Engage Your Audience
Engagement is crucial. We know this is the case with social media, and it's especially true with author newsletters. This means you will need to step out of your comfort zone and send emails more consistently. But readers don't want to hear from you only when you want something. Imagine how you'd feel if you only heard from a friend when they needed to borrow something. You probably wouldn't get too excited to see their number show up on your phone. If you only send an update when a book is about to launch, people aren't likely to open the email, let alone be interested in the message. Write an email as often as you can without being overwhelming. I like to send emails two to four times a month. I find my audience responds best to that frequency, but everyone will have their own trial and error period.
Answer the Public
Now for the hard part. Including content people actually want to see. I recommend involving your readership by answering questions they have about your work, showcasing the reviews they write, the fun pictures or videos they take of your book, etc. Reach out, find out what you can provide to your readers (other than a good book). If you are unsure how to create engaging content, here's a trick I use. Answerthepublic.com is a powerful tool that you can help you find out what questions are being asked by people in your niche. Simply type in search terms related to your audience and the site will produce the most commonly asked questions about that search term on Google. For example, when I search "author newsletter," some questions being asked are:
- What should I include in my author newsletter?
- How to make an author newsletter?
- What service do I use for my author newsletters?
Do your best to produce content based on the answers your readers give to the questions you come up with. Not only is your audience going to thank you for providing value, they will be deeply engaged by your content.
Now, this part is a little new to me, but I found that it made a MASSIVE difference on the technical side of things.

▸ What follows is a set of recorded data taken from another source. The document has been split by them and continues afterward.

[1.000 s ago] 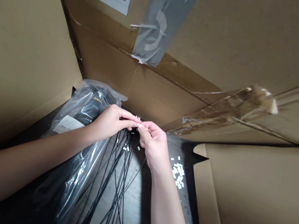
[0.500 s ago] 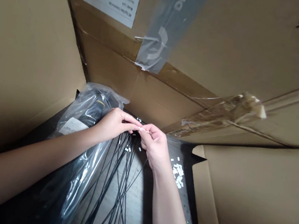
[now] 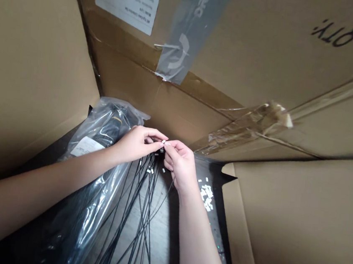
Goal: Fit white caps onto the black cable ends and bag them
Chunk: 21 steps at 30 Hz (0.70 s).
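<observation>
My left hand (image 3: pixel 139 144) reaches in from the left, its thumb and forefinger pinching a small white tag (image 3: pixel 163 141). My right hand (image 3: pixel 180 162) meets it there, thumb and forefinger closed at the same tag. A thin black cable (image 3: pixel 166 197) runs out from beneath my right hand; its end at the fingertips is hidden. Below both hands a loose bundle of black cables (image 3: pixel 119 226) spreads toward me over the grey surface. Several white tags (image 3: pixel 150 171) lie at the far ends of these cables.
A clear plastic bag (image 3: pixel 93 207) of black cables with a paper label (image 3: pixel 87 146) lies to the left. More white tags (image 3: pixel 206 197) are heaped at right. Cardboard walls (image 3: pixel 40 50) stand left and behind; a cardboard flap (image 3: pixel 296 220) is at right.
The view has turned slightly to the right. My fingertips have shifted a little, and the white tag between them shows more plainly. Both hands remain together.
</observation>
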Motion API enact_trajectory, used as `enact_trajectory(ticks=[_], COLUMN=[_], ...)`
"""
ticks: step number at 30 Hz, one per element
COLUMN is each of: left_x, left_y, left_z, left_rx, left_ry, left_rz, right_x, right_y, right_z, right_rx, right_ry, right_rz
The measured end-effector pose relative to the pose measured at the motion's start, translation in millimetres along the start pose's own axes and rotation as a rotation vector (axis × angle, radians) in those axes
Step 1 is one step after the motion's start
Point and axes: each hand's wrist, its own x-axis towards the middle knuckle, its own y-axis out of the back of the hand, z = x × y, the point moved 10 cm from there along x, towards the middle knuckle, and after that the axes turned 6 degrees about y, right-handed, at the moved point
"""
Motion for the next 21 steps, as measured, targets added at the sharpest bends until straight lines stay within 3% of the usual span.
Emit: enact_trajectory(ticks=[8,15,21], left_x=[3,2,3], left_y=[6.6,10.1,12.0], left_z=[-3,1,1], left_rx=[0.012,-0.024,-0.101], left_ry=[-0.023,-0.014,0.021], left_rz=[0.039,0.084,0.101], right_x=[1,2,1], right_y=[-4,-13,-24], right_z=[0,-3,6], right_rx=[0.009,-0.161,-0.176], right_ry=[0.011,0.079,0.002], right_rz=[-0.045,-0.139,-0.234])
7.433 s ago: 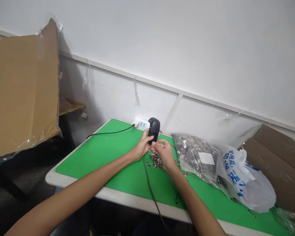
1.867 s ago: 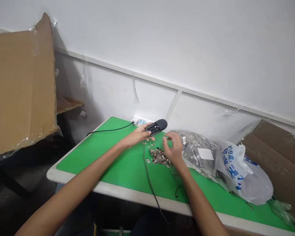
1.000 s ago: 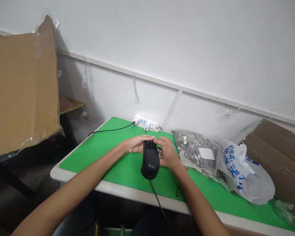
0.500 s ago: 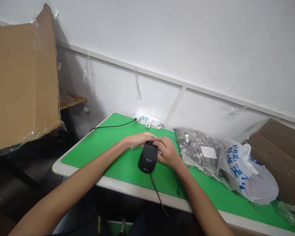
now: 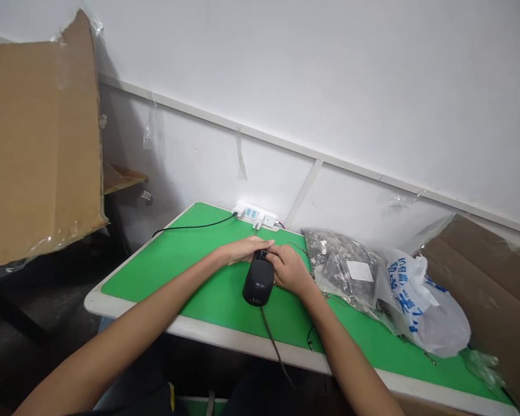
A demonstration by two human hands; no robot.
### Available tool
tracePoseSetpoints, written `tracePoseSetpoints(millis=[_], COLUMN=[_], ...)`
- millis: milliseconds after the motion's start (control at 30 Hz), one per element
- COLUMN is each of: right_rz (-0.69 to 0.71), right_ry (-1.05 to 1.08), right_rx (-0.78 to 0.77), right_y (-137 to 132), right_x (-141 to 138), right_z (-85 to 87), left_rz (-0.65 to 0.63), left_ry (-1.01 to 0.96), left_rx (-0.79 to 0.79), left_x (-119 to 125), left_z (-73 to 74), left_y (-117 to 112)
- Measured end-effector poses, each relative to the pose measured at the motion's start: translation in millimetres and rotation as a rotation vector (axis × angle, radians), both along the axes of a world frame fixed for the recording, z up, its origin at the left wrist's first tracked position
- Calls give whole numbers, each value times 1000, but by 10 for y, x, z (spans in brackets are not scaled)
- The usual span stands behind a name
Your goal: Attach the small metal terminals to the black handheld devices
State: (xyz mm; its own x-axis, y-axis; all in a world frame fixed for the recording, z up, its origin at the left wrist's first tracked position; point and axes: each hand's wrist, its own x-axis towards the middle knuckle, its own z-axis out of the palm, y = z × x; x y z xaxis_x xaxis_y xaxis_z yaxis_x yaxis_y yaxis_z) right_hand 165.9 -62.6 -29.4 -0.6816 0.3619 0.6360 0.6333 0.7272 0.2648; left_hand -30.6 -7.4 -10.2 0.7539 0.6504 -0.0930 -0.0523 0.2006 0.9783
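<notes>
A black hand-held device (image 5: 259,282) with a cable (image 5: 274,345) trailing off the table's near edge is held over the green table (image 5: 177,271), its rounded end toward me. My left hand (image 5: 241,249) grips its far end from the left, fingers curled over it. My right hand (image 5: 288,268) is closed against the same end from the right, fingertips pinched at the device's top. What those fingertips hold is too small to make out. The pile of small metal parts seen earlier is hidden behind the hands and device.
A clear bag of metal parts (image 5: 342,267) and a white plastic bag with blue print (image 5: 420,306) lie at the right. A white power strip (image 5: 256,214) with a black cord (image 5: 190,226) sits at the far edge. Cardboard sheets (image 5: 34,144) stand at the left and the right (image 5: 489,277).
The device was turned from lying sideways at the far side to pointing its rounded end at me. My right hand came from the metal parts to the device's far end.
</notes>
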Motion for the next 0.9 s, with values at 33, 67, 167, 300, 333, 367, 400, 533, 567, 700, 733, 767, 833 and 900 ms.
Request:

Follow the Rules About SPAM
Google has an algorithm it uses to determine what is spam and what isn't, and there are small tweaks you can make to ensure that your emails are not falling victim to the dreaded promotions folder. There are trigger words that Google will pick up on if you're not careful. You can easily find these all online, but the one you need to be most careful with is FREE. I use this word a ton in my emails. Not only do I provide a freebie for new subscribers, I always include free or discounted books in my newsletters. The instant I stopped using the word "free" in the body of my emails, my open rate shot up nearly 10%. That is a huge difference.
Another thing monitored by the Gmail algorithm (which did not necessarily affect my stats, but Google has been vocal about) is links. Reduce the amount of links in your email and you should (technically) see a difference in your open rate. There is a ton of information surrounding this point, but I believe the above will have an immediate impact on the success of your email campaigns.
The promotional landscape has evolved into an agricultural methodology. You need to nurture and cultivate your audience to amass a healthy fanbase. Pay it forward and give more than you get (80/20 rule), be considerate of your audience's needs, create engaging content they will crave, and don't fall short in your stats because you didn't appease the technical forces we are bound to. These are sure fire ways to create a powerful email marketing campaign that will produce results and make your work stand out.